**Task item:**
Pictures aside, each record should be reproduced exactly.

**Extracted records:**
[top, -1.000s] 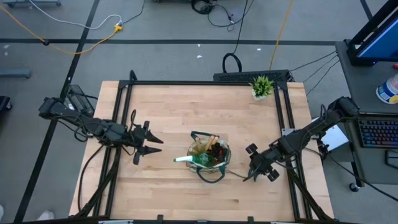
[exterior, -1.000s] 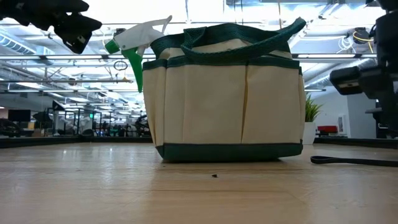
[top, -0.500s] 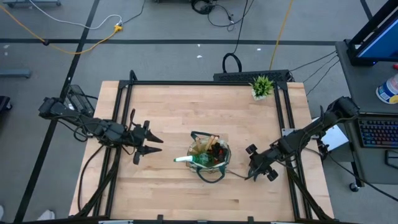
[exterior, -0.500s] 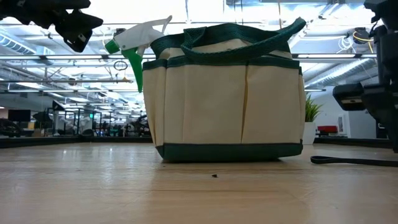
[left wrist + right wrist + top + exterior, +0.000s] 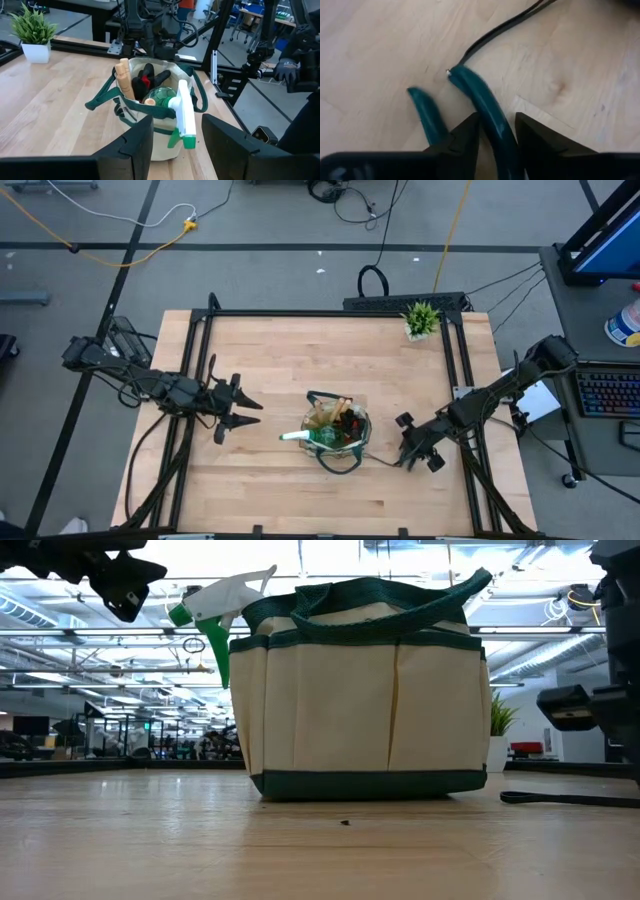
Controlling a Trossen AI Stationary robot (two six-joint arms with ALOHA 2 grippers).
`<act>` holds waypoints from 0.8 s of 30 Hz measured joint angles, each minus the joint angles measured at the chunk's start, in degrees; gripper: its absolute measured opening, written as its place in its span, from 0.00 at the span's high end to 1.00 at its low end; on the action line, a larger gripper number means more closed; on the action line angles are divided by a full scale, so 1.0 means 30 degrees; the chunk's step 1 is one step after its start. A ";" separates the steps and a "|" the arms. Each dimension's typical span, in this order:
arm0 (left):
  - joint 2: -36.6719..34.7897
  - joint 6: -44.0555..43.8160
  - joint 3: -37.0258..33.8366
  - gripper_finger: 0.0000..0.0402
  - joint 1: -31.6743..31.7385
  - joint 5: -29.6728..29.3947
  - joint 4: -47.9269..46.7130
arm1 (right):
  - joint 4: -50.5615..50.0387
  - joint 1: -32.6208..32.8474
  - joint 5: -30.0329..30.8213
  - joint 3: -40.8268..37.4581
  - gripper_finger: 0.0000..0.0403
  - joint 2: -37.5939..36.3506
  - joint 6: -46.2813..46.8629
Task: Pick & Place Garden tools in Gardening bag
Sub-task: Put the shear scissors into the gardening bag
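The beige gardening bag with green trim stands upright mid-table. It holds the green spray bottle, wooden tool handles and a red-and-black item. The teal-handled pruning shears lie flat on the table to the right of the bag. My right gripper is low over them, open, with one teal handle between its fingers. My left gripper hovers open and empty to the left of the bag. My right gripper comes from above with its fingers on either side of one teal handle, lying along it. The shears lie flat on the table. I cannot tell whether the fingers touch the handle.
A small potted plant stands at the far right corner of the table. A black cable runs across the wood just beyond the shears. Bare wood lies in front of the bag and at the far left.
My right gripper has gone down toward the shears on the table. The shears and the bag have stayed where they were.
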 joint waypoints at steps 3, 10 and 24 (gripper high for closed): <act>0.0000 0.0014 0.0000 0.56 0.0000 -0.0001 0.0099 | 0.0129 0.0000 0.0002 -0.0002 0.78 0.0000 0.0681; 0.0000 0.0022 0.0000 0.56 0.0000 -0.0001 0.0121 | 0.0897 -0.0015 0.0067 -0.0002 0.89 0.0000 0.2503; 0.0015 0.0007 0.0000 0.56 0.0000 -0.0001 0.0204 | 0.0832 -0.0015 0.0023 0.0021 0.89 0.0000 0.3927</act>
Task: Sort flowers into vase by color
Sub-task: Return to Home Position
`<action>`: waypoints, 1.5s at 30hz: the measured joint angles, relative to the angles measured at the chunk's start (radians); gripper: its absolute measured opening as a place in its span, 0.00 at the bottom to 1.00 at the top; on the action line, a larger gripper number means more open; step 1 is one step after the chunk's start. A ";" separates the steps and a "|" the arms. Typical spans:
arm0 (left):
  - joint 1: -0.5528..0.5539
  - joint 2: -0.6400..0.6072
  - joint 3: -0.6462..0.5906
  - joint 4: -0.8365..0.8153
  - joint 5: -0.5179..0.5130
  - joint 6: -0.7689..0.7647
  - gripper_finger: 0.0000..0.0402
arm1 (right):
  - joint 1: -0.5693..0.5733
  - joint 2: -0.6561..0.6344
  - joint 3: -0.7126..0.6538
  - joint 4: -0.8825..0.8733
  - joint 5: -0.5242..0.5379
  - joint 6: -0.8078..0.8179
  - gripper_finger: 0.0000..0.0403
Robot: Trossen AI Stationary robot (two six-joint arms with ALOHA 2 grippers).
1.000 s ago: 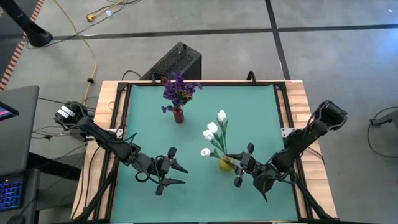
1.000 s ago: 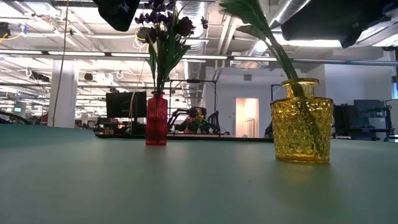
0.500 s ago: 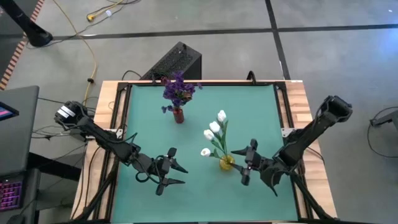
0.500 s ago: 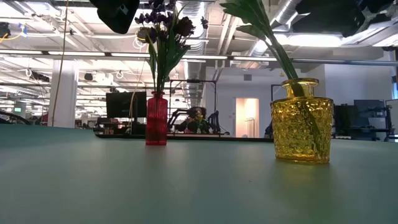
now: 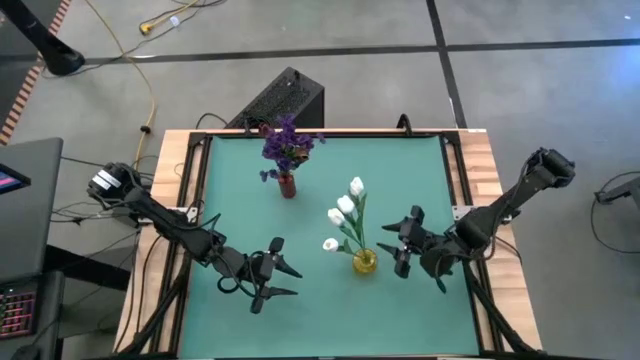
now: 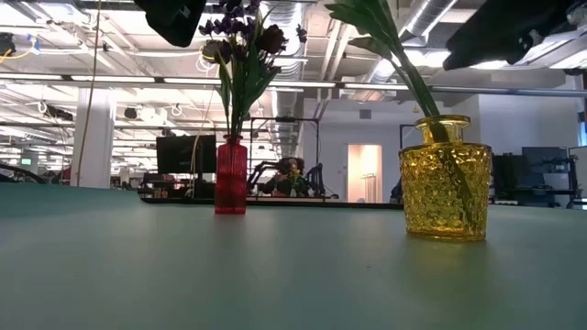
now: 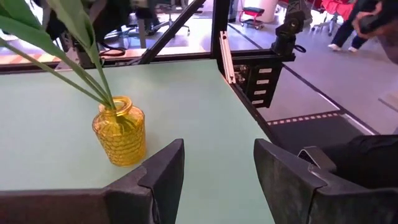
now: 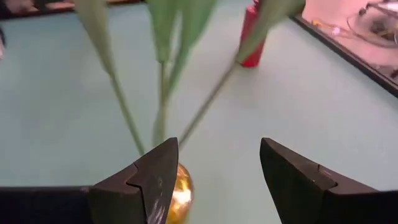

**Answer for the task:**
[top, -1.000s] 
[exterior, -1.000s] 
[top, -0.500s] 
[exterior, -0.500s] 
[left wrist + right wrist + top + exterior, +0.000s] 
Controlling a Trossen AI Stationary robot (two six-joint arms with ALOHA 2 grippers).
`<act>` holds waypoints from 0.8 s of 30 Hz measured joint angles, each minus the joint angles measured at the chunk's start, in degrees; gripper: its absolute measured opening, written as its place in its span, from 0.00 at the span's high end to 1.00 at its low end; on the action line, a larger gripper number means more closed; on the action line angles are divided by a full scale, so 1.0 means 30 degrees; the chunk's step 1 is one step after its start. A ";" separates the steps and a "|" the arms. Each dimension's typical span, in this order:
arm0 (left):
  - joint 2: -36.6719..34.7897
  - joint 6: -44.0555..43.8160
  - joint 3: -37.0258..33.8366
  - gripper_finger: 0.0000..0.0402
  - joint 1: -31.6743..31.7385
  - joint 5: -29.6728..29.3947
  - joint 4: -47.9269..46.7130
arm1 (right):
  - joint 4: -50.5615..50.0387
  - joint 1: -32.6208..32.8474
  - joint 5: -30.0329..30.8213
  - joint 3: -40.8268..37.4581
  - gripper_finger: 0.0000..0.0403
  - joint 2: -37.5939..36.3506
  - joint 6: -46.2813..46.8629
Task: Pick & Place Garden tools in Gardening bag
Sub-task: Put the shear scissors into the gardening bag
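The beige gardening bag with green trim stands upright mid-table. It holds the green spray bottle, wooden tool handles and a red-and-black item. The teal-handled pruning shears lie flat on the table to the right of the bag. My right gripper is low over them, open, with one teal handle between its fingers. My left gripper hovers open and empty to the left of the bag. My right gripper comes from above with its fingers on either side of one teal handle, lying along it. The shears lie flat on the table. I cannot tell whether the fingers touch the handle.
A small potted plant stands at the far right corner of the table. A black cable runs across the wood just beyond the shears. Bare wood lies in front of the bag and at the far left.
My right gripper has gone down toward the shears on the table. The shears and the bag have stayed where they were.
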 joint waypoints at steps 3, 10 and 24 (gripper high for closed): <act>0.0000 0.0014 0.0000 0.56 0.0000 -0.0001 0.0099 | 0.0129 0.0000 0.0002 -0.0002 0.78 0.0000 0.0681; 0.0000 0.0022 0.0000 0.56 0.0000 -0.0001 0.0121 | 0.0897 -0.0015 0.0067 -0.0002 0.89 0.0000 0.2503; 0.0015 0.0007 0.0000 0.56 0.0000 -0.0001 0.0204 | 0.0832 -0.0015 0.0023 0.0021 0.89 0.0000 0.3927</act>
Task: Sort flowers into vase by color
Sub-task: Return to Home Position
`<action>`: waypoints, 1.5s at 30hz: the measured joint angles, relative to the angles measured at the chunk's start (radians); gripper: its absolute measured opening as a place in its span, 0.00 at the bottom to 1.00 at the top; on the action line, a larger gripper number means more open; step 1 is one step after the chunk's start. A ";" separates the steps and a "|" the arms. Typical spans:
arm0 (left):
  - joint 1: -0.5528..0.5539
  - joint 2: -0.6400..0.6072
  - joint 3: -0.6462..0.5906
  - joint 4: -0.8365..0.8153
  - joint 5: -0.5179..0.5130
  - joint 6: -0.7689..0.7647
  - gripper_finger: 0.0000..0.0402
arm1 (right):
  - joint 1: -0.5693..0.5733
  - joint 2: -0.6561..0.6344
  - joint 3: -0.7126..0.6538
  - joint 4: -0.8825..0.8733
  - joint 5: -0.5242..0.5379
  - joint 6: -0.8078..0.8179
  - gripper_finger: 0.0000..0.0403
Robot: Trossen AI Stationary robot (two six-joint arms with ALOHA 2 grippers).
1.000 s ago: 
1.000 s ago: 
0.500 s ago: 
0.500 s ago: 
now: 
now: 
now: 
now: 

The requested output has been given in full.